Abdominal pain in preeclampsia can be one of the trademark symptoms, but it doesn’t happen for everyone and may be different for everyone as well. However, according to the Preeclampsia Foundation, preeclampsia abdominal pain can feel like:
- Pain under your ribs on the right side
- Shoulder pain on the right side
- Pain when lying on the right side
- “Pinching” where your bra straps would be on the right side
- Neck pain, especially on the right side
- Lower back pain
When Will They Induce for Preeclampsia?
There isn’t one specific time that a doctor would induce someone with preeclampsia. Instead, it depends on how severe the preeclampsia is, as well as the health of both mom and baby. Doctors will try to balance letting the baby develop as long as possible with the risks of letting the pregnancy progress.
When Will They Induce for High Blood Pressure?
Again, this depends on how severe symptoms are and the health of mom and baby.
Because the only real treatment to “cure” preeclampsia is delivering the baby, as soon as it is more dangerous for the pregnancy to continue, doctors may consider inducing. According to the American College of Obstetricians and Gynecologists, severe preeclampsia is anything with a blood pressure at or above 160/110.
My Signs of Preeclampsia at 38 Weeks
As my story shows, preeclampsia can be different for every pregnant person, and symptoms can be more subtle than some doctors or moms even realize. For me, while my blood pressure was slightly elevated, it wasn’t dangerously high.

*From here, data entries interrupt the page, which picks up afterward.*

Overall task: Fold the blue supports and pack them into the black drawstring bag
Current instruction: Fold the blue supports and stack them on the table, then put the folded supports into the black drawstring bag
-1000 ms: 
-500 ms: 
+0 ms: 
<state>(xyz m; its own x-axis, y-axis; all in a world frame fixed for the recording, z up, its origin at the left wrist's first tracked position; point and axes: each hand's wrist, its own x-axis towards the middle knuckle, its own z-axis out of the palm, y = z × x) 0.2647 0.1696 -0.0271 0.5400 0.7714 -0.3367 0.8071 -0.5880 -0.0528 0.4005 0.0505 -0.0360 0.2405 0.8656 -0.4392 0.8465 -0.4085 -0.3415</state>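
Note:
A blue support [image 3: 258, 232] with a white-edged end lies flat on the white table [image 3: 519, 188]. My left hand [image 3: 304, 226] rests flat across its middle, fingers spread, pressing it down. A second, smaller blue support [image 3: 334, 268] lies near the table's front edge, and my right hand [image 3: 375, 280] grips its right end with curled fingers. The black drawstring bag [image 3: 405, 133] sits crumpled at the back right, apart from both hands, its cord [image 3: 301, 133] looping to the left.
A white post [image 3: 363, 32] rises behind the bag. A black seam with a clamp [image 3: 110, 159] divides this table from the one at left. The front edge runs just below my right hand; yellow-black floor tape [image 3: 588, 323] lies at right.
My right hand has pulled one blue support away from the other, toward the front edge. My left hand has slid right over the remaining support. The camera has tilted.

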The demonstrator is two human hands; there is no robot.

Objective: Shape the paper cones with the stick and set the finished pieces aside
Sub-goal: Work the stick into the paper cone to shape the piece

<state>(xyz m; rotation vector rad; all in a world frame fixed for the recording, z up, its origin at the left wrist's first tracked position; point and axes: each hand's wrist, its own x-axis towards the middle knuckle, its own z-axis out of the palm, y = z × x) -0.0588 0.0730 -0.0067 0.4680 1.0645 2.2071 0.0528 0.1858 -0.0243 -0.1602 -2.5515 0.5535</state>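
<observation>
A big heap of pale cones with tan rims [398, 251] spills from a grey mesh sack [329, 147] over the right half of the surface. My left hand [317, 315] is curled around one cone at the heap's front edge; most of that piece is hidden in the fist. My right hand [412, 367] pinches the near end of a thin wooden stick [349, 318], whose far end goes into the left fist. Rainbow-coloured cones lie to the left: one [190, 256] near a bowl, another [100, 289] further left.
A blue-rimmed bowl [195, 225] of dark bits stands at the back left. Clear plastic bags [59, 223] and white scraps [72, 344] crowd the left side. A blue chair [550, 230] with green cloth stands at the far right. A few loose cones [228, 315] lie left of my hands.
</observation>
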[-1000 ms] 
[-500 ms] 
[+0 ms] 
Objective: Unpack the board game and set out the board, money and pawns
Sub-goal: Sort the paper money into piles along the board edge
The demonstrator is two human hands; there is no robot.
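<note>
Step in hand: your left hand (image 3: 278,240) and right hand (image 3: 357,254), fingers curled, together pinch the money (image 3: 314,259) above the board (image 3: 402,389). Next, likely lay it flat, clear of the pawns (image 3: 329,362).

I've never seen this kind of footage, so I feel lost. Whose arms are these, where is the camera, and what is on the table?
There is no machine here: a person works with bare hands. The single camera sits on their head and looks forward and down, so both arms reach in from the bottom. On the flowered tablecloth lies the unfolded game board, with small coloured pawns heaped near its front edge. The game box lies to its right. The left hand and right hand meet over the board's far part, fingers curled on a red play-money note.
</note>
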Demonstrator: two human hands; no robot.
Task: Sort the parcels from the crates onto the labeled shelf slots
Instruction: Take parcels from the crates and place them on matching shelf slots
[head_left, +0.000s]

Instead, my main signs of preeclampsia at 38 weeks were:
- Sensitivity to light
Here’s the thing though: because my blood pressure never went above 135/88 while they were monitoring me in the hospital, my preeclampsia never quite “looked” like preeclampsia.
I had to advocate for myself to get proper testing both times, as even with my history they didn’t see the signs. It is so important for mamas to advocate for ourselves and our babies, especially when something feels off.
Bottom line, if you experience any symptoms or have any concerns during your own pregnancy, always speak to your own doctor and be an advocate not only for just your health, but the health of your baby too.